I wrote this about the Lie that Franz was a Rhodes Scholar some years ago:
Macmillan wrote of Franz in his 1957 book - "Faith On The March": “he carried away the honors at the University of Cincinnati and was offered the privilege of going to Oxford or Cambridge in England under the Rhodes plan” (pg. 181). “Besides Spanish, Franz has a fluent knowledge of Portuguese and German and is conversant with French. He is also a scholar of Hebrew and Greek as well as Syriac and Latin, all of which contribute to making him a thoroughly reliable mainstay on Knorr’s editorial staff” (pg. 182).
So, here apparently was one source of the rumors regarding Mr. Franz’s intellectual and linguistic prowess that I had heard so much about as a young boy. However, the facts about his education prove problematic for the support of such claims. Scanned copies of the scholastic transcripts of Mr. Franz’s work as a student at the University of Cincinnati show that Mr. Fredrick William Franz quit his university education well before completing his bachelors’ degree (first tier 4 year degree).
So, how could it be true that Franz “carried away the honors of the University of Cincinnati” when he didn’t even graduate?

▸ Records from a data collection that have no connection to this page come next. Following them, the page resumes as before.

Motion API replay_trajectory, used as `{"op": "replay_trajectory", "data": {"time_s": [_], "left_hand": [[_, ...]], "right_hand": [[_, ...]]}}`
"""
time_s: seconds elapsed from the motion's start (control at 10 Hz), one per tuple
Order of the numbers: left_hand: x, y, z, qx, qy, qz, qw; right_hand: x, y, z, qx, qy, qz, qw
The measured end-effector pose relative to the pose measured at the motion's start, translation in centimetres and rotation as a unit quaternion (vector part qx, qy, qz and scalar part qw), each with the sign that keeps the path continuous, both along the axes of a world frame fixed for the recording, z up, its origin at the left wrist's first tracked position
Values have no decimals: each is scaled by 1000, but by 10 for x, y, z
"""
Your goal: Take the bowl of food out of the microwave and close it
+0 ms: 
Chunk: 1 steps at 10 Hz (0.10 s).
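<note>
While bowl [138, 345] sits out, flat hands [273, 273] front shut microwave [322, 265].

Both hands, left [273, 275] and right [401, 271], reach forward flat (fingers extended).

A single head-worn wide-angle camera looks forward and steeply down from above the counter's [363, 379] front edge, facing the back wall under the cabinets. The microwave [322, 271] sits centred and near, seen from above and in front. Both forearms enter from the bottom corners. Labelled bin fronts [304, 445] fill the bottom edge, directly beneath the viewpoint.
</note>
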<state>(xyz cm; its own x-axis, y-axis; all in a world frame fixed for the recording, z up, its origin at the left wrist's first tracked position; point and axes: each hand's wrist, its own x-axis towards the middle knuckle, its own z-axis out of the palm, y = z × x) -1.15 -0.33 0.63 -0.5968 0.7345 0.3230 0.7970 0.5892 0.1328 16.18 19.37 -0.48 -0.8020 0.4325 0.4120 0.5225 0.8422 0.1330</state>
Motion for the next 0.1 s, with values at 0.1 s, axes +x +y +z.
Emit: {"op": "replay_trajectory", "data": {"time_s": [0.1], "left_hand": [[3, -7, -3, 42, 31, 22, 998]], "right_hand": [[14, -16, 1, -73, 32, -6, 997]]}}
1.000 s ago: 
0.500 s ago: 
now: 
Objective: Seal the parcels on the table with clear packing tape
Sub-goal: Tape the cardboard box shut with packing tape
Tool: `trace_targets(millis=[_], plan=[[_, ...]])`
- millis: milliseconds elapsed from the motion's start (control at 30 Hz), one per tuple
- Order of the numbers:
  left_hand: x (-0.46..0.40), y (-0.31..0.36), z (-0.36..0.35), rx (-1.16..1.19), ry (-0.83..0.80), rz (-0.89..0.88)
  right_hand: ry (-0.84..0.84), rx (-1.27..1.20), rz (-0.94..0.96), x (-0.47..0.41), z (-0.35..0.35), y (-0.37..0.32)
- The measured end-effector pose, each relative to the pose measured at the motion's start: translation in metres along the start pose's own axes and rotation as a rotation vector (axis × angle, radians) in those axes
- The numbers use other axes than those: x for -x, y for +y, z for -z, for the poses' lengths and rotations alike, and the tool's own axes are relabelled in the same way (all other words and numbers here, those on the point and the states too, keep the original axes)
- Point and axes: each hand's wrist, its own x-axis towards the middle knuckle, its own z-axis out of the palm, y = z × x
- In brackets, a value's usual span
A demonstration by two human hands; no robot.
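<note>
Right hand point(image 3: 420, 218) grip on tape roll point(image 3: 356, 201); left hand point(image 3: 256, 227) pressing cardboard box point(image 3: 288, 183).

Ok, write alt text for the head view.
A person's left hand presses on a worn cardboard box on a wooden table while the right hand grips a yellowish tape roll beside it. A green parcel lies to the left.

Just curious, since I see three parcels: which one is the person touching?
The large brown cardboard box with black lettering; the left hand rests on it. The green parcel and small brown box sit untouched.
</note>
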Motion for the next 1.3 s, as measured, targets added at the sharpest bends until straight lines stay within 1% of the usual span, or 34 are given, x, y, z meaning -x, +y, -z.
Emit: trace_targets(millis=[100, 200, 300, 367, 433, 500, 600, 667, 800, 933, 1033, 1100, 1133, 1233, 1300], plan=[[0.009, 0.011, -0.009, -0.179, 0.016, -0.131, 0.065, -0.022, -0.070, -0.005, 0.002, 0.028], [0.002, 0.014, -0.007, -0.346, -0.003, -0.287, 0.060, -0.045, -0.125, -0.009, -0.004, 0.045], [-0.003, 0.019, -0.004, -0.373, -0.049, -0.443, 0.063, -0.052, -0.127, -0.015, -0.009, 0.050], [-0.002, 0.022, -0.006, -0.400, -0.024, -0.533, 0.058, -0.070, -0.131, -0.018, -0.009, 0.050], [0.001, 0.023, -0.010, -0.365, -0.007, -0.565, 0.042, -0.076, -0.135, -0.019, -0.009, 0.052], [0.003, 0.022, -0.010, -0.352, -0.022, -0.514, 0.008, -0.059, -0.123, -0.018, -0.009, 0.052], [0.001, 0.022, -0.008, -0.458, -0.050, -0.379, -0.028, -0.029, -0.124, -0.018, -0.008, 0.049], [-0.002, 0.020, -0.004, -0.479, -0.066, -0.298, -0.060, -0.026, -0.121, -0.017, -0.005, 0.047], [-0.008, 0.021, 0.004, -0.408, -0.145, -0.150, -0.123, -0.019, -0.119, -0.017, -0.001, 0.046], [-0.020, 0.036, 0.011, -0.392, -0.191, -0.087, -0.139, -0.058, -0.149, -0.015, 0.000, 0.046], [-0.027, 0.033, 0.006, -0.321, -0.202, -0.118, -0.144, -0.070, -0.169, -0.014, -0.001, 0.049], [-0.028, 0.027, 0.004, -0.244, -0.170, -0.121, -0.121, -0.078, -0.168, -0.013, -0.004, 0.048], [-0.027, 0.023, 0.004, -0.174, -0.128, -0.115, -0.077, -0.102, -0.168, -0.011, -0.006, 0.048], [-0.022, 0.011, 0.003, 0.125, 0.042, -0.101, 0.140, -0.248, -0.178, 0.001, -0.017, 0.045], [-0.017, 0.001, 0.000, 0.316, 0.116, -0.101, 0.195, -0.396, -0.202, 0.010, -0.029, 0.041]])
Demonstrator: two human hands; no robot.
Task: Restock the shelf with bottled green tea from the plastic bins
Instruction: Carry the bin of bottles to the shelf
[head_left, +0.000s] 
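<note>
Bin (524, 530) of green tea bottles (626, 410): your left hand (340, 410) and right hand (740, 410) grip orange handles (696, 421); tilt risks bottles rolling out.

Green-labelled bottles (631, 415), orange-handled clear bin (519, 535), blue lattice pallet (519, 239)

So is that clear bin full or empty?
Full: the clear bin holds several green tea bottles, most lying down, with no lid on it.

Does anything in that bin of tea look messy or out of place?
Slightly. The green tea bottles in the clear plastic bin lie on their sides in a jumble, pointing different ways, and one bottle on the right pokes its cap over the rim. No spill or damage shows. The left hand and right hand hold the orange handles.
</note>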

Franz seemed to try to run a little interference for himself when he wrote in his autobiography (in the article “Looking Back Over 93 Years of Living” for the May 1, 1987, Watchtower magazine):
“I had been chosen to go to Ohio State University to take competitive examinations with others to win the prize of the Cecil Rhodes Scholarship.”
Simply being told what a student must accomplish in order to be invited to Oxford as a Rhodes Scholar, is certainly not the same as “being offered the privilege of going to Oxford or Cambridge in England under the Rhodes plan”. This started me to thinking that there might be more to this story than met the eye. I wondered if there was anything else here that was different than what I’d been led to believe?
First, let’s consider the other linguistic claims about Mr. Franz that was distributed in all the Kingdom Halls in the late 1950’s. Macmillan wrote: “Franz has a fluent knowledge of Portuguese and German and is conversant with French. He is also a scholar of Hebrew and Greek as well as Syriac and Latin.”
However, according to Mr. Franz’s college transcript, his major language studies were in classical Greek (21 semester hours), not Koine Greek in which the New Testament was written. The Greek Franz studied has different grammar and syntax from that of biblical Greek.
At that time, there was only one course in biblical Greek even offered at the University of Cincinnati.
According to the 1911 university catalog, page 119, that course was titled: “The New Testament – A course in grammar and translation.” Although Franz did take this class, this was not a full 3-hour college credit course. This was simply a survey course of New Testament Greek. Therefore it could legitimately be said that Franz never completed not even one typical college course in New Testament Greek. The one short course he did take was in a sense, well….anti-typical; if I may use a favorite phrase of his.